ISLAMABAD: Mystery shrouds the much-anticipated talks between the Afghan government and the Taliban as the insurgents have once again dismissed all media reports of dialogue as part of ‘war propaganda’ against the group.
The Taliban have never officially indicated their willingness to join the intra-Afghan dialogue ever since the issue cropped up in the news in Afghanistan over the past few weeks.
Chief Executive Dr Abdullah Abdullah was the first one to officially confirm last month that talks would begin soon. However, Taliban insurgents are adamant in denying all such claims, casting further doubts on the peace process.

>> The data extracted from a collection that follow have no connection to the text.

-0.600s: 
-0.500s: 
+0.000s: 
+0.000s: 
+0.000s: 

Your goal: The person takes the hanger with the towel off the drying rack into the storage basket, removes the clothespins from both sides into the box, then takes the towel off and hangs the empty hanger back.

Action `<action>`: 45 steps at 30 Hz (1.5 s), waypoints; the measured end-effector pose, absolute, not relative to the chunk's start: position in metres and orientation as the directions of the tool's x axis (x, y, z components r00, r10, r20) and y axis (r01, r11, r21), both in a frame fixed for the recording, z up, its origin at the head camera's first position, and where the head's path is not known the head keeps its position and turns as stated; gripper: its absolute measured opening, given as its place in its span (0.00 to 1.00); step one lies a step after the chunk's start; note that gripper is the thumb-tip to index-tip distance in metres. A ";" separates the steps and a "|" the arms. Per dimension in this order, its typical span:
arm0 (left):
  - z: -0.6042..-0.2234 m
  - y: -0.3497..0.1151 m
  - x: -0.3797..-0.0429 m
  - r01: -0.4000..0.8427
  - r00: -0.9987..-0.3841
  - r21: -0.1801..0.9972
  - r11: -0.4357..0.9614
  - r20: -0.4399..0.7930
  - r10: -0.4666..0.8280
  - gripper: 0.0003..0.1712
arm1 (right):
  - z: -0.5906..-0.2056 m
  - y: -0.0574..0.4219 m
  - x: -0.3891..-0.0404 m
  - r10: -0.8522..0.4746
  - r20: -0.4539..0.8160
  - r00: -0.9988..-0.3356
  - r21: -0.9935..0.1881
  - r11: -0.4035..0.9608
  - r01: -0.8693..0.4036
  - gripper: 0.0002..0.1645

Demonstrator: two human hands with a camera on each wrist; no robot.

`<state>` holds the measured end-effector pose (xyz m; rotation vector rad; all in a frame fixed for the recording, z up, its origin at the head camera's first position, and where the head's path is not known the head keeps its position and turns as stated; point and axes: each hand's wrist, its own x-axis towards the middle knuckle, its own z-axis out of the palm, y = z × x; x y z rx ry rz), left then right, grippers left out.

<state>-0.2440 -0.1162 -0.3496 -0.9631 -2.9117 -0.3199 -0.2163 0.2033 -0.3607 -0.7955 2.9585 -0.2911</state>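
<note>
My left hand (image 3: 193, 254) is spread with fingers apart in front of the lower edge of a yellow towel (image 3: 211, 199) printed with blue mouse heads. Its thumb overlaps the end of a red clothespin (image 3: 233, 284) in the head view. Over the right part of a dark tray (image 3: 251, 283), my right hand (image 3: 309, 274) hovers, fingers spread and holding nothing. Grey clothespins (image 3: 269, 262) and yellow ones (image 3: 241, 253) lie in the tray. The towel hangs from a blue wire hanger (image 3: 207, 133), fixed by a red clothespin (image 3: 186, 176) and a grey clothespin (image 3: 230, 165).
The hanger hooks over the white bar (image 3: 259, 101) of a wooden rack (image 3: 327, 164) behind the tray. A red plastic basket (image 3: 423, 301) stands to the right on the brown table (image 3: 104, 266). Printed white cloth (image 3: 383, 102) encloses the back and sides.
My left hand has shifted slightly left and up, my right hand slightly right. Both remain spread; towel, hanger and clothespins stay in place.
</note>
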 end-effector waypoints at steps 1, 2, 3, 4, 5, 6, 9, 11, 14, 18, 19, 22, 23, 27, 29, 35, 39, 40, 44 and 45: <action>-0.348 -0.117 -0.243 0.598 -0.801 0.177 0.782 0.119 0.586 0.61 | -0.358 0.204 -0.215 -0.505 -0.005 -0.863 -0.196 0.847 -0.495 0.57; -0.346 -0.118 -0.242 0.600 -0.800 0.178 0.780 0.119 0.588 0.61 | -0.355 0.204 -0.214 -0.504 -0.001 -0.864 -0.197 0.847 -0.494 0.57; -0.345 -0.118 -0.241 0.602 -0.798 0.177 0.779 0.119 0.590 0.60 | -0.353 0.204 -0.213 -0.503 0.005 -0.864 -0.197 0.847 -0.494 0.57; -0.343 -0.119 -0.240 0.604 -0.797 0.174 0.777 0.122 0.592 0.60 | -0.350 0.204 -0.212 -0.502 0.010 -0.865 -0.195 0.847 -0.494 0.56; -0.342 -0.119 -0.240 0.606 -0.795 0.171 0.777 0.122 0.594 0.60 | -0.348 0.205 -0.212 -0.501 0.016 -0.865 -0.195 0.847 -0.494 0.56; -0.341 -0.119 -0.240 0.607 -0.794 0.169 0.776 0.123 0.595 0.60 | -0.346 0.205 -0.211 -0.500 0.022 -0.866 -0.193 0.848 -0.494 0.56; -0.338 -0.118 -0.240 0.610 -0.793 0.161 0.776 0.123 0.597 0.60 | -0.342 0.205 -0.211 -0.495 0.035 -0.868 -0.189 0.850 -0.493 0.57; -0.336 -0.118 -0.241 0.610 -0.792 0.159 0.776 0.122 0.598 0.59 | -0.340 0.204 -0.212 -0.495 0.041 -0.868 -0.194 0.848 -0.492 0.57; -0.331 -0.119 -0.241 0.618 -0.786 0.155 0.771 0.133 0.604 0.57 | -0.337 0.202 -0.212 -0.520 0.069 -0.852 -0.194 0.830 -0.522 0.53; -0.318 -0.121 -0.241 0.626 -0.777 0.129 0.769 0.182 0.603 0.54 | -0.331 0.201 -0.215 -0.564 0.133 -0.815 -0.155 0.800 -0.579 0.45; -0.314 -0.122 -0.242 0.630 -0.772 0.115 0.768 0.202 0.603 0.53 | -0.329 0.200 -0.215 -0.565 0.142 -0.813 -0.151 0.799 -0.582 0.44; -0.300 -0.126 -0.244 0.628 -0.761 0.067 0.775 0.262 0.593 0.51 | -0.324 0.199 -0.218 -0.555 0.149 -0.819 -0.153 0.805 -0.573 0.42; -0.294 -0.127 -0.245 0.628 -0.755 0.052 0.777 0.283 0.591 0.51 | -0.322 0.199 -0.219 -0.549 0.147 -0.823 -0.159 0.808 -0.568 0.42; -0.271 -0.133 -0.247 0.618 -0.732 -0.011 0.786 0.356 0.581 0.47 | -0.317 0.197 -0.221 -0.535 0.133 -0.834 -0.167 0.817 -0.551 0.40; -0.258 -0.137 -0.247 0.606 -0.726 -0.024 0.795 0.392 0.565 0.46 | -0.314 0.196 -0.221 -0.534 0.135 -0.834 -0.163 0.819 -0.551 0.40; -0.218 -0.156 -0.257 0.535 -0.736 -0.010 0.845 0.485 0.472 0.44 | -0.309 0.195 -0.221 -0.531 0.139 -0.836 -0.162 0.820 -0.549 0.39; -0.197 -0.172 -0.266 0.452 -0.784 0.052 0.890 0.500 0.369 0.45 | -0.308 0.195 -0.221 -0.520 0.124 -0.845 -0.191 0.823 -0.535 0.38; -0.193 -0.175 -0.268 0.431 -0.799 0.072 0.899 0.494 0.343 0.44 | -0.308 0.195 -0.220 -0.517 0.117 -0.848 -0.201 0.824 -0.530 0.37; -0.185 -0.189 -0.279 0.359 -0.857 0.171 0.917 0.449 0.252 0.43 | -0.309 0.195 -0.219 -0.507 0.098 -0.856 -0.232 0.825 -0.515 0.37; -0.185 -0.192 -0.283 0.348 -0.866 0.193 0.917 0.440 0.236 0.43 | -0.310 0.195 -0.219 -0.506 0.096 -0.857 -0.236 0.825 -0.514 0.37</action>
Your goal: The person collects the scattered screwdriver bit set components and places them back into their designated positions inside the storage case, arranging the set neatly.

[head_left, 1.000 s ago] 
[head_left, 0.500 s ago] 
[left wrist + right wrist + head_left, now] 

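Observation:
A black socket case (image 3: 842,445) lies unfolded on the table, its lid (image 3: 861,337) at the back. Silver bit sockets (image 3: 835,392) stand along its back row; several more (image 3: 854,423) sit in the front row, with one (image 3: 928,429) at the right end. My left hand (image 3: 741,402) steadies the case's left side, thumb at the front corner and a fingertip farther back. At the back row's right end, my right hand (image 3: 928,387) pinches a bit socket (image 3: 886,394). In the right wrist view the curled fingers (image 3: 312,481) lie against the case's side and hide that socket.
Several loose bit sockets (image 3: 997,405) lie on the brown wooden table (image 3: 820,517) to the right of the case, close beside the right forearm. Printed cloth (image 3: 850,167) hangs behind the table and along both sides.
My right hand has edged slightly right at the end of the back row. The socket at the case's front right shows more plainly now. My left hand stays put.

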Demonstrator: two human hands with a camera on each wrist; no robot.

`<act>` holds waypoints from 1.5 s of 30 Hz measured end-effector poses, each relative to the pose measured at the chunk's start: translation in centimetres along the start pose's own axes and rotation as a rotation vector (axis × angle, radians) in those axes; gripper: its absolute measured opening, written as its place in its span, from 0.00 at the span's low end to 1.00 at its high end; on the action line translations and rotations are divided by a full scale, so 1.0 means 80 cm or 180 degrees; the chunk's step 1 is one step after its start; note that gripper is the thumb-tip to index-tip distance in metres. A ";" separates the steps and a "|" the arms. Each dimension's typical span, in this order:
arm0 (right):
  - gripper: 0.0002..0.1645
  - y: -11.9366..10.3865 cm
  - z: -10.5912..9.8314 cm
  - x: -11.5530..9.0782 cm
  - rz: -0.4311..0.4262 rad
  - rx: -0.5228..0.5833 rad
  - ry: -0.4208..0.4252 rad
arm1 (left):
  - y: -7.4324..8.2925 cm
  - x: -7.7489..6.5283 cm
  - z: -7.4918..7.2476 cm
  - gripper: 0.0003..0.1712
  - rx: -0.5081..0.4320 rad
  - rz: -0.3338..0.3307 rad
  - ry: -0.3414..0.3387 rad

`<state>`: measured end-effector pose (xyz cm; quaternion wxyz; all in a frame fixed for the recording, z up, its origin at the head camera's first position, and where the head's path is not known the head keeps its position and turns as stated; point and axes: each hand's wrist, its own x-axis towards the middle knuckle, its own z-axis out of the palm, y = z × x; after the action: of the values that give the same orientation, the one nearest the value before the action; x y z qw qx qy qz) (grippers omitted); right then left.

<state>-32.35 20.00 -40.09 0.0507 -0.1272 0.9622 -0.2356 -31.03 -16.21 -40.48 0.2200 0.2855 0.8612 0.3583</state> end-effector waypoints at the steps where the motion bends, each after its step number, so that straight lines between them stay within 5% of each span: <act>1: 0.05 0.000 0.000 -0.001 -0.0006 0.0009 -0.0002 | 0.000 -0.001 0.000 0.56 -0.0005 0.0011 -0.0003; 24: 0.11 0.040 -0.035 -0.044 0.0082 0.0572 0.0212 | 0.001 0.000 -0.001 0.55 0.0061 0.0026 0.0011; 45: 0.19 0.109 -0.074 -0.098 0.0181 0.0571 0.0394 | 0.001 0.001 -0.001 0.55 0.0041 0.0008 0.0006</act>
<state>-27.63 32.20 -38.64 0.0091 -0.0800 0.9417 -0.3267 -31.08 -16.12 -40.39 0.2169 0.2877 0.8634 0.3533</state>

The Taliban have been quick in issuing a denial whenever the Afghan and foreign media talk about the process. Taliban spokesman Zabihullah Mujahid issued yet another denial late Thursday amid indications that some of the Qatar-based Taliban negotiators had visited Pakistan for consultations. Mujahid insisted none of their leaders from the political office have been to any country.
“The Taliban have not designated anyone to contact the Kabul administration,” he said in a veiled reference to reports that Pakistan has promised President Ashraf Ghani of bringing the armed group to the negotiation table.
Support from within
The Taliban are in a fix over the peace process; some leaders support it and are urging the leadership to join intra-Afghan dialogue and put their conditions forward.
“Senior leaders were scheduled to hold another round of talks on Thursday to evolve a consensus on how to deal with the situation,” a Taliban leader who attended the meeting told The Express Tribune. He requested not to be identified as he was not allowed to speak on what he called a “sensitive issue.”
On the same page
Some Taliban leaders had suspicions that Dr Abdullah does not want the dialogue, but the Afghan Peace Council, mandated for reconciliation with the armed opponents, insists all Afghan leaders are on the same page.
Maulvi Shahzada Shahid, spokesman for the council, said all sides in Afghanistan know that the opportunity should not be missed. “There is unanimity at the national level to push the peace process forward. The most important development is that countries like China, Pakistan, Saudi Arabia, UAE and Turkey also want to help,” said Shahid.
He was in Islamabad this week along with Afghan minister for refugee affairs for talks with Pakistani authorities.
Shahzad, a parliamentarian from Kunar province and supporter of Dr Abdullah, refuted the impression that Dr Abdullah was not in favour of talks. “President Ashraf Ghani has a strong desire for peace talks and Dr Abdullah has a similar approach. There is no problem between the two leaders on the matter,” he said.
The media’s view
The Afghan media in general backs peace with the Taliban, but it also advising the government to keep the public’s opinion in the picture.
“The government, in particular President Ashraf Ghani, should lead the process of peace talks with the Taliban transparently. No compromise is acceptable as it would be regarded as national betrayal which could harm national interests,” Afghan newspaper Hewad said in a recent editorial.
The daily also urged the Taliban to take national interests into account before coming to the negotiation table.
However, Arman-e- Mili is critical of what it calls ‘control of power’ by President Ghani on all issues. The newspaper has emphasised that any peace talks must be pursued in consultation with political leaders and members of the Afghan parliament. “The president should not offer any concessions to the Taliban that could raise questions about the country’s constitution,” it wrote.
The privately-run ‘Weesa’ daily also warned against any compromise on constitutional principles in the talks and insisted no conditions should be attached with the process.
Published in The Express Tribune, March 14th, 2015.